WORK INSTRUCTION :: Filter the listing down to the lines containing the word "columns".

PROVIDED DATA ::
# # # # # # #
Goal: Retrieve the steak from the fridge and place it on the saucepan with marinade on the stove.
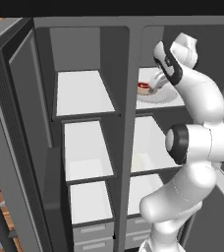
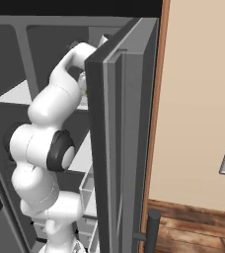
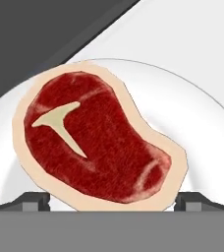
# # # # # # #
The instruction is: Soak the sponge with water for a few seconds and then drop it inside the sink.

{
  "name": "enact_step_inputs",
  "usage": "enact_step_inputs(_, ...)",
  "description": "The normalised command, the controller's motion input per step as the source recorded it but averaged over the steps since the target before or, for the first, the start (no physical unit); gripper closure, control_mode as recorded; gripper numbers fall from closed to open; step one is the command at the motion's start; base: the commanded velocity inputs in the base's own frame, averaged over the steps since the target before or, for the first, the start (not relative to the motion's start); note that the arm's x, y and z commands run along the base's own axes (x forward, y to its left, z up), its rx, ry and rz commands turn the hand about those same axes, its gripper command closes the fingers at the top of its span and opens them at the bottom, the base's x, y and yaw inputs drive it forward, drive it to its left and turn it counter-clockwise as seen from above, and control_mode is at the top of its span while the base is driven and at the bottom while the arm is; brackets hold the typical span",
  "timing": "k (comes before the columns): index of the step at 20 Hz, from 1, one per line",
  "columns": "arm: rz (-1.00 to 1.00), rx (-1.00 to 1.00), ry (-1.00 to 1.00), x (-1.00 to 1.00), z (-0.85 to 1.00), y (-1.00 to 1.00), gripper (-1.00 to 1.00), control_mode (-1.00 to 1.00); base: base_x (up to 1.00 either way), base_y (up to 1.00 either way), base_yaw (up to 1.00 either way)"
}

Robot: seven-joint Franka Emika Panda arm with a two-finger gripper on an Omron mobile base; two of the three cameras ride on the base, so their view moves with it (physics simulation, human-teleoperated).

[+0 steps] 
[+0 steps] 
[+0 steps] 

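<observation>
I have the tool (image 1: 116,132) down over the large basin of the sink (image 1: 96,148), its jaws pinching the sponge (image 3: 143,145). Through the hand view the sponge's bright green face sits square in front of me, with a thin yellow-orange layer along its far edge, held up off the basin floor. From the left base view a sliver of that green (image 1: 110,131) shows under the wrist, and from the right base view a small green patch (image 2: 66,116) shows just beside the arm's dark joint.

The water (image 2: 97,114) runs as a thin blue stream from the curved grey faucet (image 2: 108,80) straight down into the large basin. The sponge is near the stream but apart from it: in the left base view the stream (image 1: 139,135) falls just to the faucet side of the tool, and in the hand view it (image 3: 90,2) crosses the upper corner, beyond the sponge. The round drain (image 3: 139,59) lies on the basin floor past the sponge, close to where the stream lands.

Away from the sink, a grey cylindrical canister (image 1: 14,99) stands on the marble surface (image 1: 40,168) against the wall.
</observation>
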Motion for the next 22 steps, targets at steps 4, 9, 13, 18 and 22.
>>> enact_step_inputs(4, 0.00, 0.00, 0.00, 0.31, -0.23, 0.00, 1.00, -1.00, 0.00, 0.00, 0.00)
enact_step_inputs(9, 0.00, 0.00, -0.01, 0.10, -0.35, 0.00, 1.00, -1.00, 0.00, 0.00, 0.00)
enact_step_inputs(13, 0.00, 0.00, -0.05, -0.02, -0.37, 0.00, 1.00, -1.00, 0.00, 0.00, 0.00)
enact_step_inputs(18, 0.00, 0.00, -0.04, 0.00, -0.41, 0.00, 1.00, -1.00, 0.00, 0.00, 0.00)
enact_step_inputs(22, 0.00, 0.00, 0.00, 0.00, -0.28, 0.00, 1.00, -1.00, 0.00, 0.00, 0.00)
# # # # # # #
EXERCISE RESULT ::
  "timing": "k (comes before the columns): index of the step at 20 Hz, from 1, one per line",
  "columns": "arm: rz (-1.00 to 1.00), rx (-1.00 to 1.00), ry (-1.00 to 1.00), x (-1.00 to 1.00), z (-0.85 to 1.00), y (-1.00 to 1.00), gripper (-1.00 to 1.00), control_mode (-1.00 to 1.00); base: base_x (up to 1.00 either way), base_y (up to 1.00 either way), base_yaw (up to 1.00 either way)"

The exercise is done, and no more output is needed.